* Problem details *
Could you set down the lines from the first line of the entries below through the line with "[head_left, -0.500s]", exactly and with no pictures?
(Dataset excerpts begins)
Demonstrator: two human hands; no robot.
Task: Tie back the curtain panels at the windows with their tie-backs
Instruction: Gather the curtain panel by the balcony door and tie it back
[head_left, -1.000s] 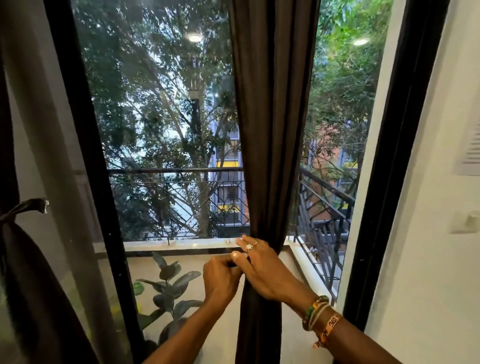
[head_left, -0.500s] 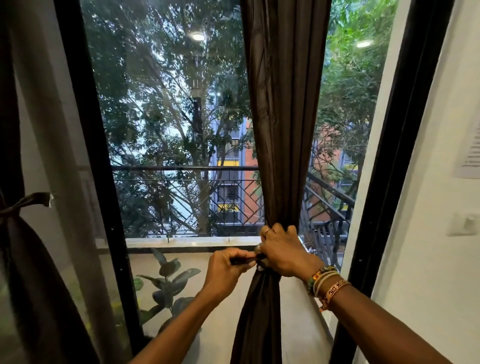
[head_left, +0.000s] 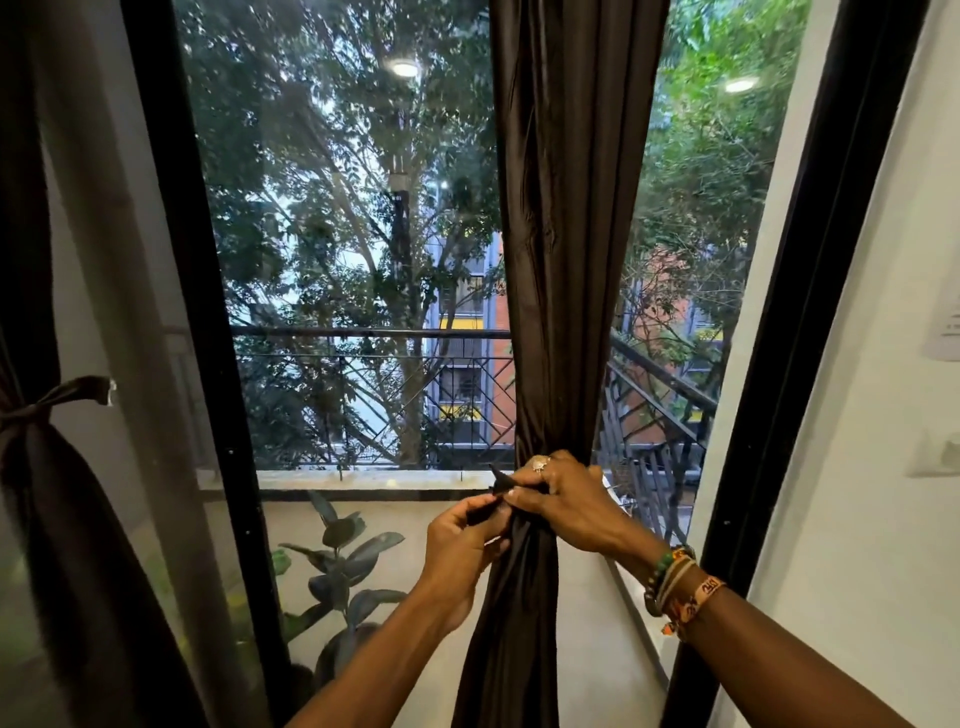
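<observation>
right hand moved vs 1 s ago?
Yes, slightly. The right hand has risen against the ledge and now curls round the curtain rather than lying across its front.

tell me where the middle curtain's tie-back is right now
The tie-back is low in the centre of the head view, against the gathered brown curtain panel, its ends pinched between the left hand and the right hand.

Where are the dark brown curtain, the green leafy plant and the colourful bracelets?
Dark brown fabric curtain (head_left: 566, 260), head view, on its hanging folds.
Green broad-leaved plant (head_left: 338, 532), head view, on a dark leaf.
Colourful woven bracelets (head_left: 675, 578), head view, on the stacked bands.
</observation>
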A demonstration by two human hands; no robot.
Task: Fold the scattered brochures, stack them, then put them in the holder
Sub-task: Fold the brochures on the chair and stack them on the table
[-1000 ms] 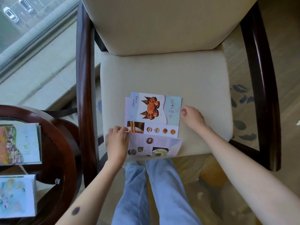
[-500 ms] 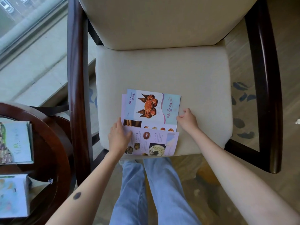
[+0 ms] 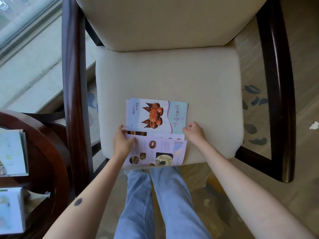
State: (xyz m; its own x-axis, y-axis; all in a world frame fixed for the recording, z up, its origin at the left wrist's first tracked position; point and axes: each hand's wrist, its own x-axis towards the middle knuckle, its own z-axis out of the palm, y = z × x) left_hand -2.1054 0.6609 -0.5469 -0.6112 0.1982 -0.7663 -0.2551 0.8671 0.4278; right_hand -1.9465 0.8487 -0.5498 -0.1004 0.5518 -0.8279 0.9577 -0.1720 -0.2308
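Partly, hands (image 3: 123, 144) cover the brochure (image 3: 155, 116).

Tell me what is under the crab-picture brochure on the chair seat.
A pink sheet peeks out along the left edge of the crab brochure, and a strip of food photos shows below it. How far that sheet runs underneath is covered.

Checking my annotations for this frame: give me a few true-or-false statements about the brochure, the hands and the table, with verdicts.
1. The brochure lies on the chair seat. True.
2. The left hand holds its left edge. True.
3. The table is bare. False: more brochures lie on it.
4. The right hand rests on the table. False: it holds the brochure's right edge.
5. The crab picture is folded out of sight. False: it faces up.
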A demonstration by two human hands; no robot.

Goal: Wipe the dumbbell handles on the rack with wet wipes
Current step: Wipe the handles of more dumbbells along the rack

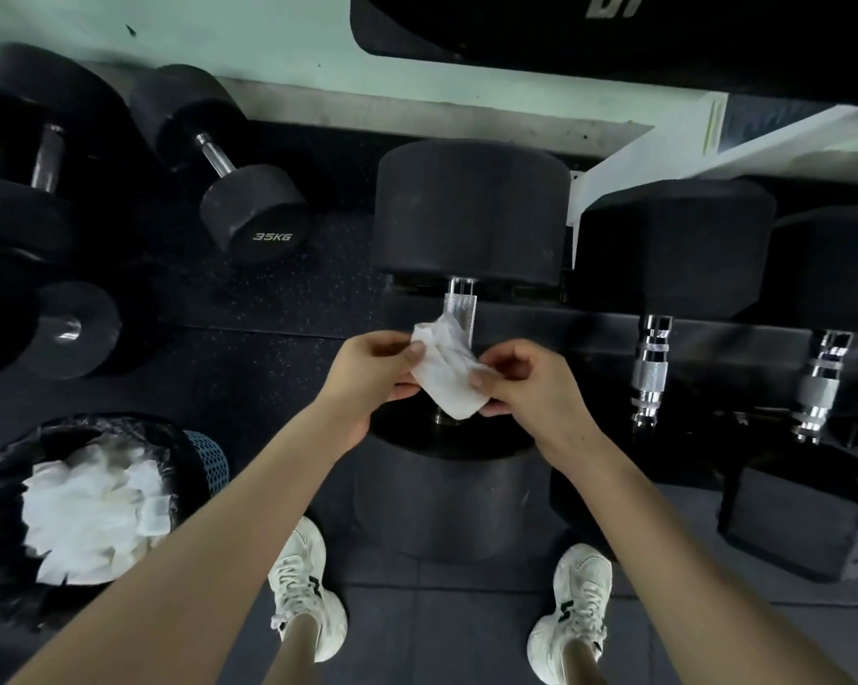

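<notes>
A white wet wipe (449, 373) is held between both hands, just above the knurled steel handle (460, 309) of a big round black dumbbell (469, 210) on the rack. My left hand (372, 378) pinches the wipe's upper left edge. My right hand (530, 383) pinches its lower right side. The wipe and hands hide the lower half of the handle. Two hex dumbbells with chrome handles (650, 370) (820, 388) lie on the rack to the right.
A bin lined with a black bag (1, 487) and holding several used white wipes (90, 506) stands on the floor at the lower left. Round dumbbells, one marked 35KG (253, 210), lie on the floor at the left. My white shoes (305, 585) stand below the rack.
</notes>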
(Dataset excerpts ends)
* Reply *
Demonstrator: two human hands; no robot.
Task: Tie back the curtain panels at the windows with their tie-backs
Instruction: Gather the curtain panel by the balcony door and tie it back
[head_left, -1.000s] 
[head_left, -0.500s] 

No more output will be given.